One additional weirdness which may be relevant:
The Discourse logo visible on the page cannot be clicked through, as it links to http://localhost:3000. The JS error that results is:

Mixed Content: The page at 'https://eb.c9.testserver.org:8081/eb-test.html' was loaded over HTTPS, but requested an insecure resource 'http://localhost:3000/'. This request has been blocked; the content must be served over HTTPS.

The message is expected given the http link, but one would think that the link should match the discourseURL parameter in the embed script.


(Robin Ward) #2

I suspect that something in our code wants HTTPS to be on 443 and not custom ports.
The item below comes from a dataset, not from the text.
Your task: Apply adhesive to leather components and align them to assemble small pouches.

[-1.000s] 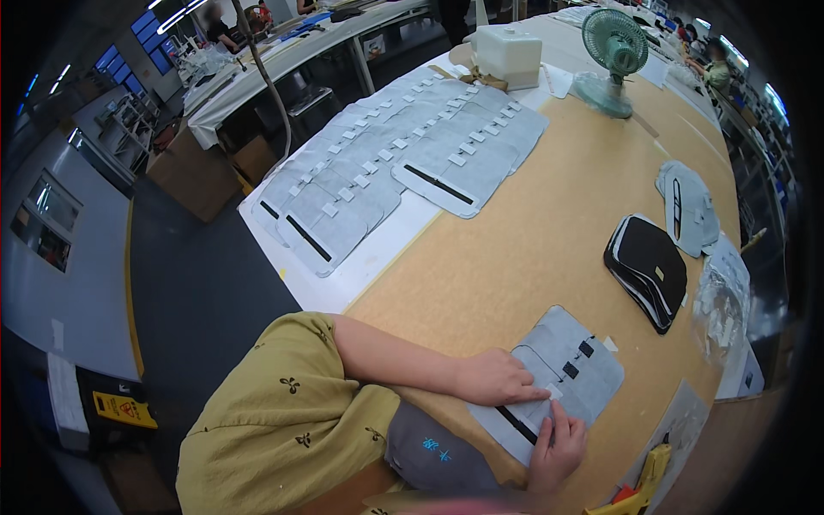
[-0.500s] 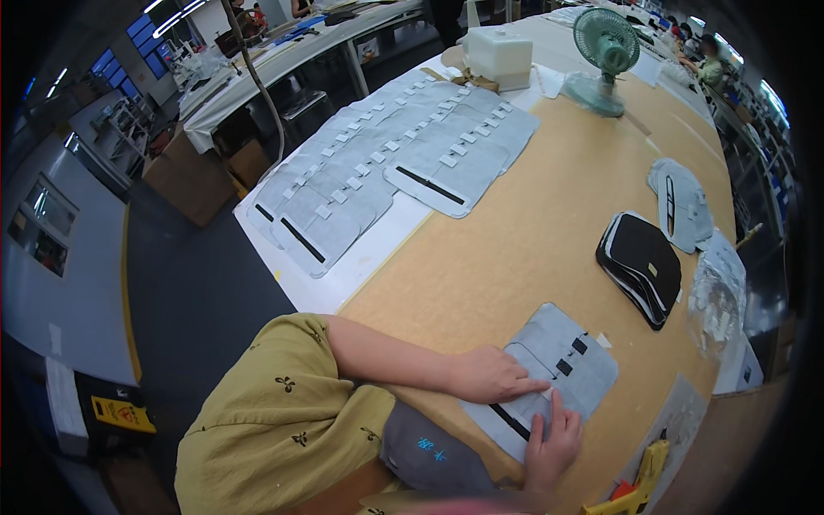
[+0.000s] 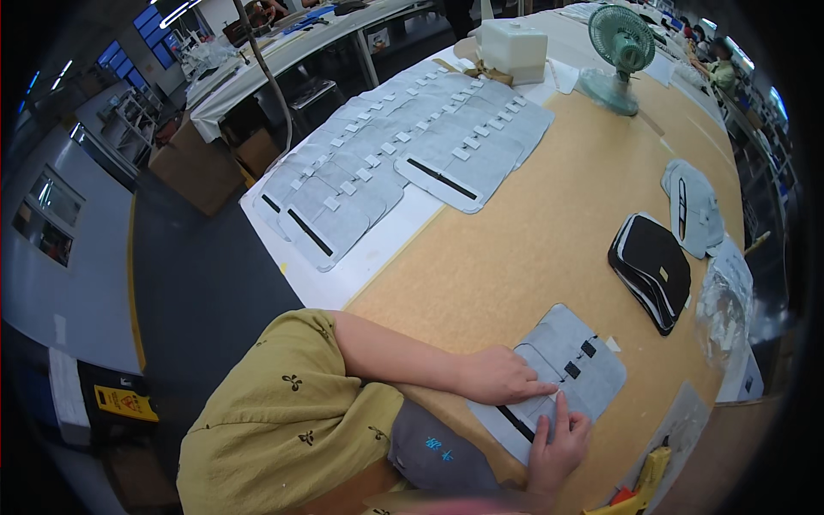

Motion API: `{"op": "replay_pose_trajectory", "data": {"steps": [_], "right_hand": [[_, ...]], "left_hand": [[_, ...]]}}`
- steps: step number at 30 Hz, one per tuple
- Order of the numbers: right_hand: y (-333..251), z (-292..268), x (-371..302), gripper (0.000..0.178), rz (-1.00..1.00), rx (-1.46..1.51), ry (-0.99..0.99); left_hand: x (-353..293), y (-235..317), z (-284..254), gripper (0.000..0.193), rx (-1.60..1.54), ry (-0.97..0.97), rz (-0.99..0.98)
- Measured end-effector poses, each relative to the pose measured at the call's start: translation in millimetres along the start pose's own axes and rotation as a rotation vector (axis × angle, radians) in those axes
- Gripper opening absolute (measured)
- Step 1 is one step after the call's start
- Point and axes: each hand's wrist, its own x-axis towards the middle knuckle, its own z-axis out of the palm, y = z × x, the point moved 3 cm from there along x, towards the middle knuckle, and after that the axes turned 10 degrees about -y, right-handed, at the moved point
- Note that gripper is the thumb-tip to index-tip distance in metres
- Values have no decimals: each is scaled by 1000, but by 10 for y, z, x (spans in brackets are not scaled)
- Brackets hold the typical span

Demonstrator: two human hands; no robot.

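Observation:
A light grey fabric panel [image 3: 598, 384] with rounded corners lies on the table in front of me. It carries two small black squares [image 3: 588, 349] and a black strip [image 3: 517, 422] along its near left edge. My left hand [image 3: 500, 375] rests on the panel, index finger stretched out and the other fingers bent. From the near side, my right hand [image 3: 562, 444] reaches over the panel with index finger extended and thumb apart. The two index fingertips almost meet at a small whitish spot below the black squares; what it is, I cannot make out. Neither hand grips anything visible.
Overlapping grey panels [image 3: 360, 163] with white tabs cover the table's far left. Behind stand a white container [image 3: 512, 53] and a green fan [image 3: 621, 51]. At right lie a stack of black pieces [image 3: 650, 270], grey pieces [image 3: 695, 206], clear plastic [image 3: 723, 305] and a yellow tool [image 3: 650, 481].
The whole view has shifted slightly, so things appear a little further right. Both hands keep their place on the panel, with the index fingertips still together.

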Motion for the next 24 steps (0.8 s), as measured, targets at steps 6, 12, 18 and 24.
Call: {"op": "replay_pose_trajectory", "data": {"steps": [6, 12, 18, 24], "right_hand": [[2, -11, -18, 42, -41, 19, 62], [-23, 4, 9, 36, -118, -48, 59], [332, -197, -482, 34, 354, 141, 428], [1247, -688, -1387, 44, 640, -596, 585]], "left_hand": [[-21, -20, 6, 36, 0, 58, 55], [-58, -26, -27, 35, -7, 58, 29], [-2, -9, -209, 28, -328, -18, -88], [-26, -157, -145, 19, -559, 153, -180]]}}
This is a bit of a unique situation as typically people in production for Discourse don’t use custom ports. I’d accept a pull request to fix it if you can figure out what’s wrong :slight_smile:


(Ellen Badgley) #3

Thanks, that’s a good point. I’ll poke around and see if we can confirm/deny that that’s the issue.